Der Bauherr sollte deshalb vorher prüfen, ob diese Leistungen vom Bauunternehmer und vom Architekten in vollem Umfang erbracht worden sind. Eventuelle Baumängel werden bei der Abnahme protokolliert und anschließend bekommt der Unternehmer die Möglichkeit, sie innerhalb einer angemessenen Frist zu beseitigen. Der Bauherr kann nur bei wesentlichen Mängeln die Abnahme verweigern. Später entdeckte Mängel können innerhalb der Verjährungsfrist nachträglich noch geltend gemacht werden, allerdings liegt die Beweislast beim Bauherren.
Vor der Abnahme liegt dagegen die Beweislast beim Auftragnehmer. Mit der Abnahme bekommt der Bauherr die Verantwortung für das Gebäude und es beginnt die Verjährung, die bei einem BGB-Vertrag, wenn nichts anderes vereinbart wurde, 5 Jahre dauert.
Unterschieden werden die förmliche, die stillschweigende sowie die fiktive Abnahme.

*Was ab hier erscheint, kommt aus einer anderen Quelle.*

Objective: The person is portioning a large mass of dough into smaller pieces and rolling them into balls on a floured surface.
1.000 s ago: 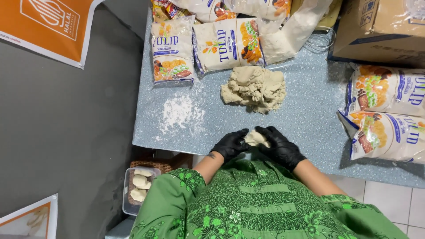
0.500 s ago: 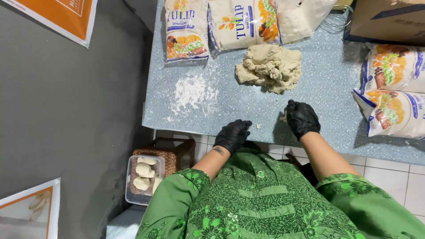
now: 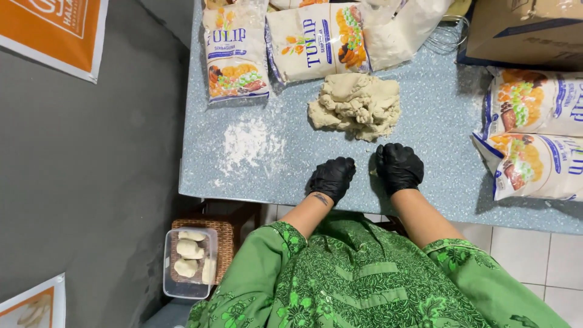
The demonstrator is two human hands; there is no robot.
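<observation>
At frame centre, the left hand (image 3: 331, 178) in a glossy black glove curls loosely on the speckled blue-grey tabletop (image 3: 437, 127), holding nothing visible. The gloved right hand (image 3: 398, 167) clenches knuckles-up; any content is hidden. The lumpy beige dough mound (image 3: 357, 105) sits just above, bare surface between; a white flour dusting (image 3: 249, 143) lies left.

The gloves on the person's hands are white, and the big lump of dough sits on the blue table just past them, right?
Not quite. The head view shows black gloves on the left hand and the right hand, not white ones. The rest holds: the big lump of dough does sit on the blue table just past the hands.
</observation>
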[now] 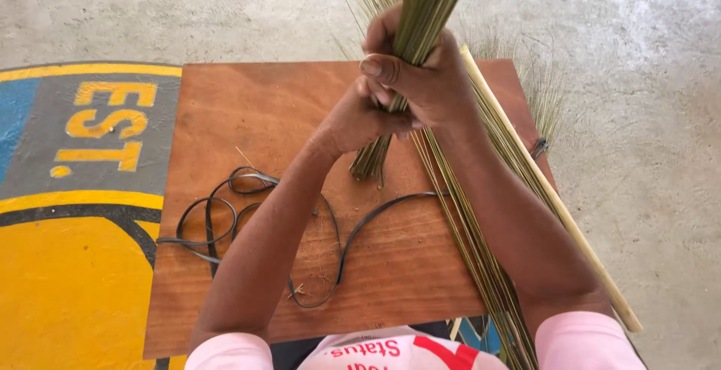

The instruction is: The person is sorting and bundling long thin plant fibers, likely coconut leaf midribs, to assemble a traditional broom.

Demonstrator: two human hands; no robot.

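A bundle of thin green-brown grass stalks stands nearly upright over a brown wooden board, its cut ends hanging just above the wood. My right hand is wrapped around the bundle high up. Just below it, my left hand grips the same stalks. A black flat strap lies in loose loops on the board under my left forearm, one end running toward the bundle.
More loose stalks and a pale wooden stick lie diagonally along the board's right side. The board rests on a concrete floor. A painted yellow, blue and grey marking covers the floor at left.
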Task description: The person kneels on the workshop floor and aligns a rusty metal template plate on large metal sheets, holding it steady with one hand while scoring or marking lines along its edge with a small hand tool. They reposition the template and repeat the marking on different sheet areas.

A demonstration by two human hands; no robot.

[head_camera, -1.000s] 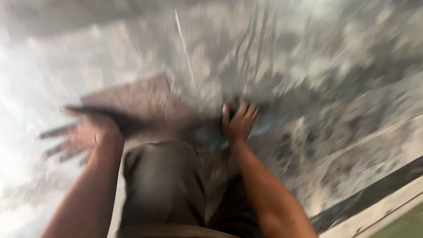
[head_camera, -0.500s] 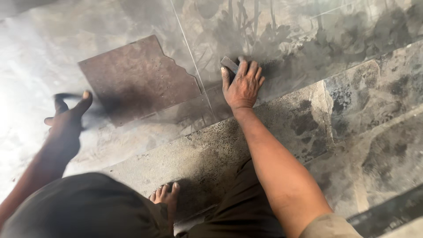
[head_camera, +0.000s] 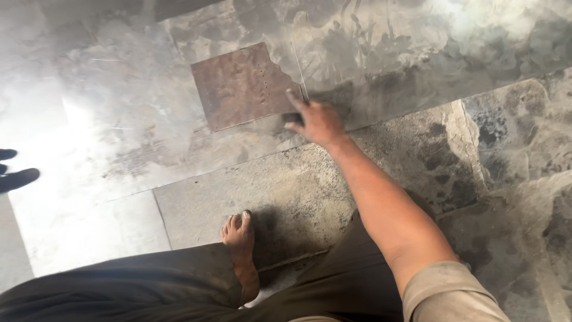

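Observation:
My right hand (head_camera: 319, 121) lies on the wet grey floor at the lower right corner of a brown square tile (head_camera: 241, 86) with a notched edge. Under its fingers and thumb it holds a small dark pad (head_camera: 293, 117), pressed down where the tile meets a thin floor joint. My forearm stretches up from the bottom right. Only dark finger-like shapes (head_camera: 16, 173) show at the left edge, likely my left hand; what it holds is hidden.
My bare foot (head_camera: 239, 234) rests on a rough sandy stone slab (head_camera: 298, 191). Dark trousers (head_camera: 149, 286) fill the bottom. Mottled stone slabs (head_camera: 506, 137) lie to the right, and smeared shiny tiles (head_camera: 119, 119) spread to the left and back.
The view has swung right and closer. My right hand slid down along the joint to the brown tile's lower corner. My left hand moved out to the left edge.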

Die förmliche Abnahme erfolgt im Rahmen einer Hausbegehung durch Bauherr und Auftragnehmer und hat stattzufinden, wenn es eine Vertragspartei verlangt. Nach gemeinsamer Begehung sollte ein Abnahmeprotokoll erstellt und von beiden Seiten unterschrieben werden. In dem Protokoll sollten etwaige Vorbehalte, wie zum Beispiel Restarbeiten sowie die vom Bauherrn geltend gemachten Mängel aufgeführt werden.
Eine stillschweigende Abnahme greift ohne Hausbegehung. Ist der Bauherr in das fertige Haus oder in einen Teil davon eingezogen, so gilt die Abnahme nach Ablauf von 6 Werktagen.